On relève qu’arrivées à l’âge adulte, les personnes DI-TSA ont des options mésadaptées de logement : il s’agit fréquemment de CHSLD, mais aussi de ressources de type familial et de ressources intermédiaires. Ces milieux de vie ne sont généralement pas appropriés pour les personnes DI-TSA. D’abord parce que les personnes DI-TSA ne sont ni en fin de vie, ni en besoin de réadaptation, mais en santé et en besoin de soutien pour bénéficier de leur autonomie en toute sécurité et inclusivité sociale/communautaire. Les besoins de soutien sont très diversifiés d’une personne à l’autre, et tant l’identification que la dispensation des services pertinents relèvent d’une expertise autre que celle déployée dans les CHSLD, RTF et RI pour les autres clientèles. Ces établissements n’ont pas d’obligation de formation pertinente pour cette population.

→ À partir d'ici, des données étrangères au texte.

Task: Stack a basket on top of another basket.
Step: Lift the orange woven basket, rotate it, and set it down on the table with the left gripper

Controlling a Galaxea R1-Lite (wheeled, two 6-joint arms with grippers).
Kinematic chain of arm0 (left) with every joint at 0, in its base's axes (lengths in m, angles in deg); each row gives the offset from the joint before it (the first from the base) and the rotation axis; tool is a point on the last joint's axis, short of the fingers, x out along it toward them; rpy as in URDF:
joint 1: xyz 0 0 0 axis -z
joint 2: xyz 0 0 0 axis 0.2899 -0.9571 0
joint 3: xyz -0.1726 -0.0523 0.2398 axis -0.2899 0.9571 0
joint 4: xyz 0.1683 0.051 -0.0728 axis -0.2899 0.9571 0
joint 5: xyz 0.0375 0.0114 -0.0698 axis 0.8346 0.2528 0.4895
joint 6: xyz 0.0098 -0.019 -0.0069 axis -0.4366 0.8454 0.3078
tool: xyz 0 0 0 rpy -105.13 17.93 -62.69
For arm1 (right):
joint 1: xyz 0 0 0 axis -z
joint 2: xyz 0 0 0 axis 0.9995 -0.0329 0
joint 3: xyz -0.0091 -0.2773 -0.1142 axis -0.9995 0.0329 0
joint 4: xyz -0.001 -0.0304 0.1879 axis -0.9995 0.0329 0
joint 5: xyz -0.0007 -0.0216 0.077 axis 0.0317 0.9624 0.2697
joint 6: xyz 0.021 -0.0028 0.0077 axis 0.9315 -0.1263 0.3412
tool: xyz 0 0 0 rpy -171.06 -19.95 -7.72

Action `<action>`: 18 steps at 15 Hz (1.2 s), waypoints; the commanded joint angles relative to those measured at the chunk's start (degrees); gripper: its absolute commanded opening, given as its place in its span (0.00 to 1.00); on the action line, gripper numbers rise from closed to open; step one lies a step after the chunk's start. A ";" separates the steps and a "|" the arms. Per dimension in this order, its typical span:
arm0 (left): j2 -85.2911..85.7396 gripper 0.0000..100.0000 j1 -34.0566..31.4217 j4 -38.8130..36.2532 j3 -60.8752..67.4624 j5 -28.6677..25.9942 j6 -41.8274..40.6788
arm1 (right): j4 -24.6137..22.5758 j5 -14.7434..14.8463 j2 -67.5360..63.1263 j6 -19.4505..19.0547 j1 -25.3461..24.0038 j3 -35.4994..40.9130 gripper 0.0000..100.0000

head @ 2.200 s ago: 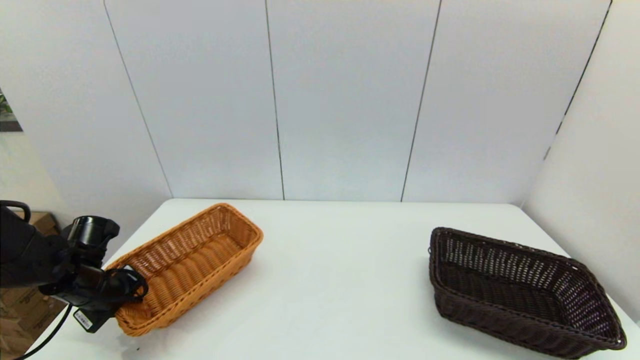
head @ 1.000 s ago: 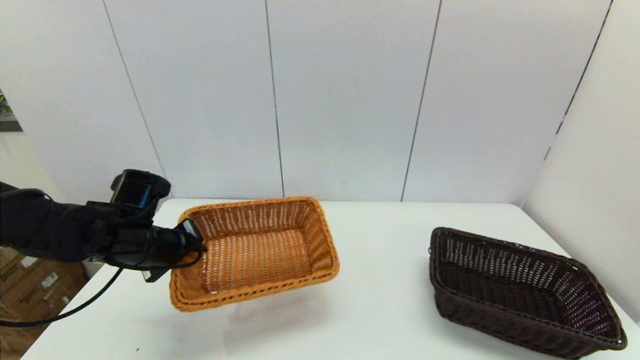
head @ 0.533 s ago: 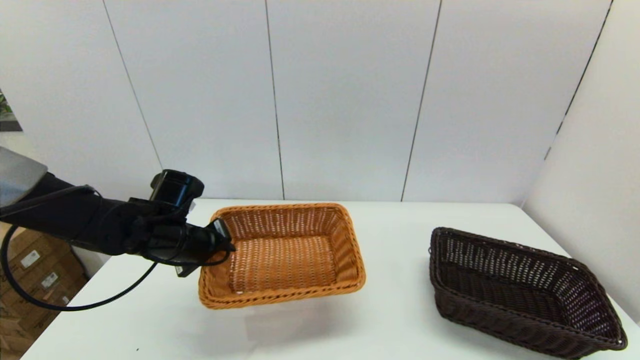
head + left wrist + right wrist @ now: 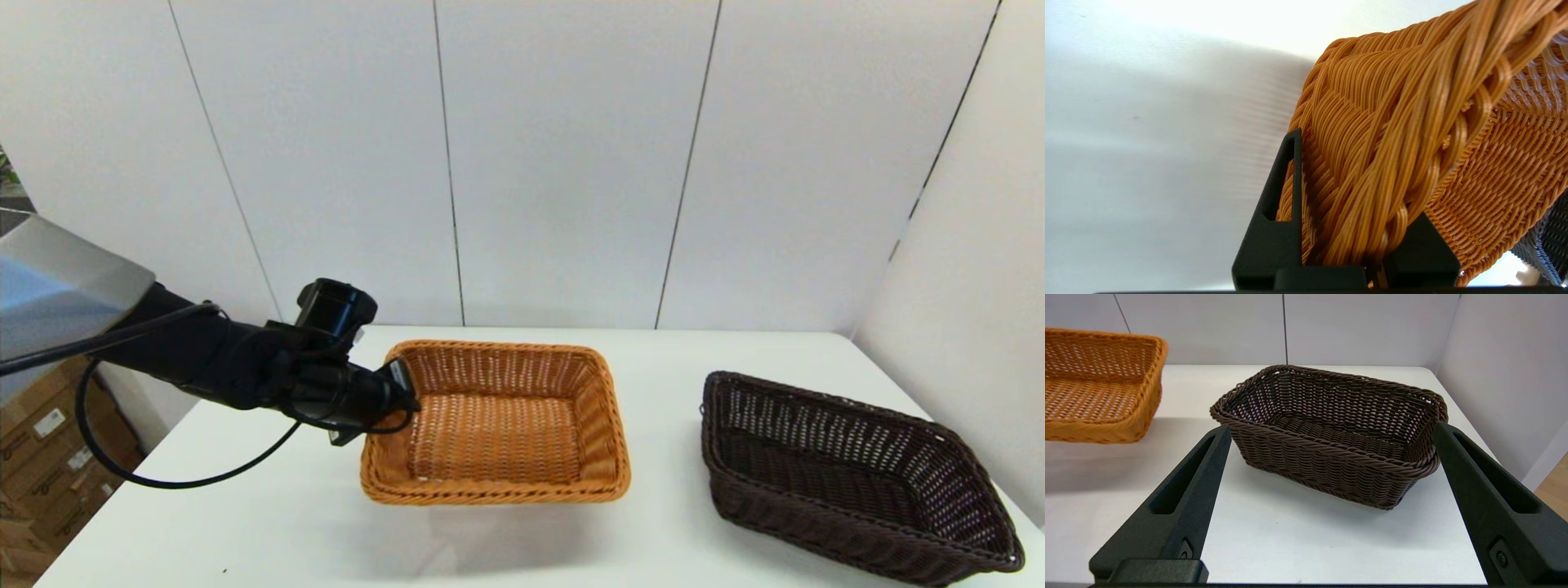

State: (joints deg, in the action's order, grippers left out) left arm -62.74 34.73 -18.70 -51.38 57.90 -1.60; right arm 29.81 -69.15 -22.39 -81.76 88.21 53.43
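Note:
The orange-tan basket hangs a little above the table near its middle, with its shadow beneath. My left gripper is shut on the braided rim of its left short side. In the left wrist view the rim fills the space between my left gripper's fingers. The dark brown basket rests on the table at the right, apart from the orange one. My right gripper is open, low and in front of the dark brown basket, touching nothing. It is outside the head view.
The white table has white wall panels behind and to the right. Its left edge drops off to cardboard boxes on the floor. A strip of bare table separates the two baskets.
My left arm lifted the orange-tan basket from the table's left corner, turned it, and carried it rightward toward the middle. The dark brown basket has not moved.

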 commanded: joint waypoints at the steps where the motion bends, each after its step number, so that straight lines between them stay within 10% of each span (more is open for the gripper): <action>1: -1.98 0.00 1.54 -0.08 -1.03 -0.08 -0.10 | 0.00 -0.01 0.02 0.02 -0.01 -0.04 1.00; 18: -7.25 0.00 2.16 10.38 -8.58 -4.56 1.04 | 0.00 -0.01 0.02 0.02 -0.01 -0.04 1.00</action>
State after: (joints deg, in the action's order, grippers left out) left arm -68.72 36.88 -10.78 -57.91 53.35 -1.14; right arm 29.81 -69.15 -22.39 -81.72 88.21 53.40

De plus, le financement des services aux personnes DI-TSA en situation de logement privé est déterminé sur la base d’un per diem déterminé par une « cote d’usager » renvoyant au degré d’autonomie de la personne. Cela signifie malencontreusement que lorsqu’une personne DI-TSA progresse dans son autonomie, on soutire le financement à l’organisme, qui doit alors couper dans l’environnement (matériel et humain) qui a permis cette avancée. Cela est peut-être sensé en réadaptation : lorsque la personne s’est « rétablie », le service n’est plus requis, ni son financement. Ce n’est évidemment pas le cas du soutien aux personnes DI-TSA.
Sans surprise, à cette situation critique s’ajoutent également : la pénurie de main-d’œuvre, l’insuffisance du nombre de ressources pour loger les 40 000 personnes en situation DI-TSA du Québec, et l’insuffisance chronique du financement du secteur (le per diem étant en-deçà de la réalité des coûts) qui s’aggrave et s’aggravera encore avec l’inflation.
Nous notons que plusieurs des constats soulevés dans ces articles s’appliquent également à la situation des personnes TCC (traumatisme craniocérébral) et à certains égards des personnes ayant une déficience physique lourde. Aussi, nous regrettons dans ces articles l’absence de mention de ressources privées à but non lucratif : selon les données du RQOH, il y aurait près de 70 OSBL-H desservant ces personnes au Québec! Plutôt, le portrait des ressources privées pointe une poudrée de cas de maltraitance, un contrôle inefficace des CISSS/CIUSSS et une finalité lucrative qui les rend opaques.
À tout le moins, certaines personnes sonnent l’alarme, et elle résonne dans l’espace public, même si certaines oreilles sont trop affairées. Lorsqu’il est question de changement social, il faut parfois que ça aille très mal, pour qu’on réalise comment ça pourrait aller mieux. Avec la mise sur pied d’un réseau-ressources pour OSBL d’habitation œuvrant auprès des personnes et familles DI-TP-TSA-TCC, le RQOH espère profiter de cette ouverture dans le discours public, de ce momentum, pour faire avancer les structures sociales entourant l’habitation de ces personnes.